Items listed in a dataset:
*** Begin section ***

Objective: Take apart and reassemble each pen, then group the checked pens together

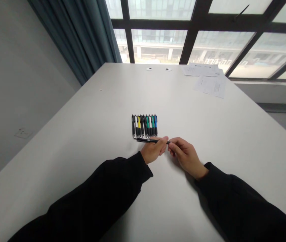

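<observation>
Both my hands hold one black pen (146, 140) that lies crosswise just above the white table (87, 134). My left hand (154, 150) is closed round the pen's middle. My right hand (184, 154) pinches the pen's right end with its fingertips. Right behind the pen lies a neat row of several pens (144, 126), side by side, with black, white, yellow, green and blue barrels. The held pen's left tip reaches under the near ends of that row. Both arms wear black sleeves.
Loose printed paper sheets (210, 80) lie at the far right of the table. Two small round white caps (158, 69) sit near the far edge. A large window and a dark blue curtain (82, 37) stand behind the table.
</observation>
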The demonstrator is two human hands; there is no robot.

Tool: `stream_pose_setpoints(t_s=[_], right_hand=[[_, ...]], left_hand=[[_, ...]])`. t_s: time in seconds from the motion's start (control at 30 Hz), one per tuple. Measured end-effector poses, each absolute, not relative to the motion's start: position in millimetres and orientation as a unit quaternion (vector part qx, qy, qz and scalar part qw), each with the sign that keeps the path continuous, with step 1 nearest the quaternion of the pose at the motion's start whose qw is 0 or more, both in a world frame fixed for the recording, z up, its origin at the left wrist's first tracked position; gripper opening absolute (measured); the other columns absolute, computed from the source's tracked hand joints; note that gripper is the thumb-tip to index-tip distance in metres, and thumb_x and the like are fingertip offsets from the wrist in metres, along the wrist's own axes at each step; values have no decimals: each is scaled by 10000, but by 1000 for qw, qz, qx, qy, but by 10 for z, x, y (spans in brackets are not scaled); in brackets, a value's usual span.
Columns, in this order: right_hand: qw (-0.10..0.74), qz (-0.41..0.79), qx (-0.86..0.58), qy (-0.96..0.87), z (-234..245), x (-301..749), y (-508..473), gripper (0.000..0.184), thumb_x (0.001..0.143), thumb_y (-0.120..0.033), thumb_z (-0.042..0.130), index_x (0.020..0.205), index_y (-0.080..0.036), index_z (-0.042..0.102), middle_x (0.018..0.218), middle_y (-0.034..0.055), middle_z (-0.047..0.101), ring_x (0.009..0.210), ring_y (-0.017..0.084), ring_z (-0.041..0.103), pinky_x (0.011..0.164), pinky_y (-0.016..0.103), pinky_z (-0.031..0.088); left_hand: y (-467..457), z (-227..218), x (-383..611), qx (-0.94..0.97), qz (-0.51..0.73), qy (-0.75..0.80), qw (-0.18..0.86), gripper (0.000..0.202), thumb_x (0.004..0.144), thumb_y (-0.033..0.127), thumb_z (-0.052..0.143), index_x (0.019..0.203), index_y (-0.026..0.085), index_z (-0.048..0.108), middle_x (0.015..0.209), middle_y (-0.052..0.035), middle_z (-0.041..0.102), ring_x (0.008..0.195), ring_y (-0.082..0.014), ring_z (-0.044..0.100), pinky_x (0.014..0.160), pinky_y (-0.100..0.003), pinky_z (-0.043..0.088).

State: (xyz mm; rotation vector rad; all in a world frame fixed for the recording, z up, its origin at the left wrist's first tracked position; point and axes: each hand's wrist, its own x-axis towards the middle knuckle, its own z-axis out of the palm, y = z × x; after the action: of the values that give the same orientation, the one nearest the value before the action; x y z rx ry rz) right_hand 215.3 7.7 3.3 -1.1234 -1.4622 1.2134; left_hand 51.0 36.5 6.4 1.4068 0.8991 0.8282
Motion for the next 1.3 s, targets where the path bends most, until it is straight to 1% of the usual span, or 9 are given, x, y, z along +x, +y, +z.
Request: stream_pose_setpoints(t_s=[0.27,0.37,0.5,0.67,0.77,0.87,1.03,1.17,1.3], right_hand=[[430,539,-451,-567,4,2175,124,397,941,-515,520,728,-188,593,653,12,584,530,123,467,505,266,368],[461,561,-413,-549,38,2150,109,258,869,-457,662,852,-209,591,681,-9,579,541,117,457,501,251,353],[470,588,-387,-533,66,2145,102,301,841,-436,703,1018,-237,562,751,-5,613,562,121,482,503,250,361],[428,562,-444,-552,27,2178,125,367,941,-498,536,747,-188,567,584,-19,514,493,106,432,468,252,322],[453,578,-408,-542,29,2179,128,267,859,-456,676,893,-210,577,611,-46,506,501,101,416,473,242,324],[463,595,-393,-527,56,2174,122,378,802,-450,739,1053,-237,552,647,-55,523,508,104,425,470,236,334],[425,565,-451,-545,62,2175,119,371,913,-525,568,763,-186,579,578,-23,534,486,102,442,465,246,332],[455,574,-415,-540,55,2180,118,261,858,-444,682,919,-206,594,587,-49,531,485,102,442,464,239,340],[463,582,-398,-537,66,2187,117,313,841,-425,705,1039,-220,576,672,-39,573,521,105,476,475,237,369]], left_hand=[[353,101,471,641,315,390,582,577,971,530,378,537,166,488,493,20,479,461,-81,430,494,-234,349],[352,100,466,635,314,402,580,596,968,544,369,531,162,502,482,15,488,450,-80,440,483,-227,355],[353,93,465,618,320,408,591,592,951,572,390,551,156,520,492,13,511,432,-75,444,461,-219,354],[367,71,457,627,323,394,589,612,964,558,365,543,149,537,491,5,517,434,-73,442,459,-216,344],[372,55,461,616,327,398,596,614,956,576,369,545,150,534,483,7,516,421,-70,435,445,-211,337],[371,50,466,604,329,406,602,609,946,588,385,552,148,535,485,7,523,415,-69,437,433,-207,338],[378,55,459,615,328,402,594,611,963,552,370,553,143,565,491,-1,547,422,-70,447,440,-207,343],[383,61,456,605,327,404,604,611,959,547,379,546,141,572,496,-8,559,426,-72,456,446,-210,354],[380,71,465,597,329,401,612,602,945,561,402,552,139,571,499,-10,560,417,-75,458,430,-214,346]])
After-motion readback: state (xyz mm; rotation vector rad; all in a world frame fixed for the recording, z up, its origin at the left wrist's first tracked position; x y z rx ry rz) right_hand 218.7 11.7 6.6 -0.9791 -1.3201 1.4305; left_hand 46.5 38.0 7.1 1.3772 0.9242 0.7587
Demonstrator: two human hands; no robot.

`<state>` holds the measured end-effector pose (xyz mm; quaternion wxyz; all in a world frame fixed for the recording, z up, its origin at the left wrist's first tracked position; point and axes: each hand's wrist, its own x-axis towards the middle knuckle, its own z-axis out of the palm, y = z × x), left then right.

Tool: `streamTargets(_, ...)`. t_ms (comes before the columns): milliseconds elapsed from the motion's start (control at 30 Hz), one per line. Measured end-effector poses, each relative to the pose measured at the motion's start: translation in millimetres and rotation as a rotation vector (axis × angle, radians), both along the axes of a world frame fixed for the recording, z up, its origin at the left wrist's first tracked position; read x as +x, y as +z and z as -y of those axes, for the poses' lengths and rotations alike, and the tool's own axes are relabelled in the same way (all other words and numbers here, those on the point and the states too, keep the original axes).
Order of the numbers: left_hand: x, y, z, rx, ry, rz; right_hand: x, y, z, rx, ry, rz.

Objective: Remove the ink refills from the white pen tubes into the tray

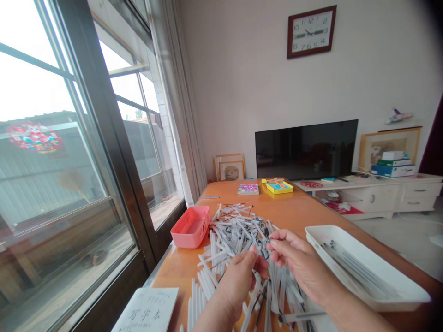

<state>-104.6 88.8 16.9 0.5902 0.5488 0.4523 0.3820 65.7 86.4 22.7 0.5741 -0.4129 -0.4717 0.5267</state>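
Hovering over one pen-part heap [238, 233], two hands [240, 274] [296, 253] nearly meet, grip unclear.

Daylight fills the dark-framed window [98, 115] beside a grey curtain [180, 92] and pale wall [238, 78].

Near left, the writing notebook [147, 310] gets chopped off by the frame. Can't tell what, if anything, the left hand [241, 273] and right hand [296, 258] pinch; they're blocking some of the pen-barrel pile [231, 233]. Far booklet's [248, 189] title's too tiny.
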Motion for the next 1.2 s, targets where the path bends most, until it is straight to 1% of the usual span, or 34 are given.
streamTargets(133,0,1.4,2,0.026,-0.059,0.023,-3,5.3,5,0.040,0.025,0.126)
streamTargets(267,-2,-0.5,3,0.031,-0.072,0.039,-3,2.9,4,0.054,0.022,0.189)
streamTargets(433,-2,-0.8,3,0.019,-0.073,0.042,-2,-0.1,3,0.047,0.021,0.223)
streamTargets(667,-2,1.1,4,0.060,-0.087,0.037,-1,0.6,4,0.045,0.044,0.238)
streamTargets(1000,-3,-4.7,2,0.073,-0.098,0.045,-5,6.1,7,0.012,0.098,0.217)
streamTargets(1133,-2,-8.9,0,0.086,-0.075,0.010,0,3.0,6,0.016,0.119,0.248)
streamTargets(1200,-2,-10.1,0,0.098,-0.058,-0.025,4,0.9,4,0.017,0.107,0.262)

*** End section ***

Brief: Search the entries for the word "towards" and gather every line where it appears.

Response box:
State: (xyz mm; rotation vector rad; all in a world frame fixed for the recording, z up, its origin at the left wrist's first tracked position; point and axes: each hand's wrist, its own x-axis towards the middle knuckle, its own z-axis out of the palm, y = z × x; after the action: of the values that give the same orientation, the one nearest the value before the action; x y z rx ry rz) right_hand 215.3 7.7 3.3 -1.1234 -1.4622 1.2134; left_hand 51.0 36.5 6.4 1.4068 0.8991 0.8282
`<state>` holds the measured end-effector pose (xyz mm; quaternion wxyz; all in a world frame fixed for the recording, z up, its origin at the left wrist's first tracked position; point and axes: each hand's wrist, its own x-axis towards the middle knuckle, its own z-axis out of the palm, y = z × x), left then right.

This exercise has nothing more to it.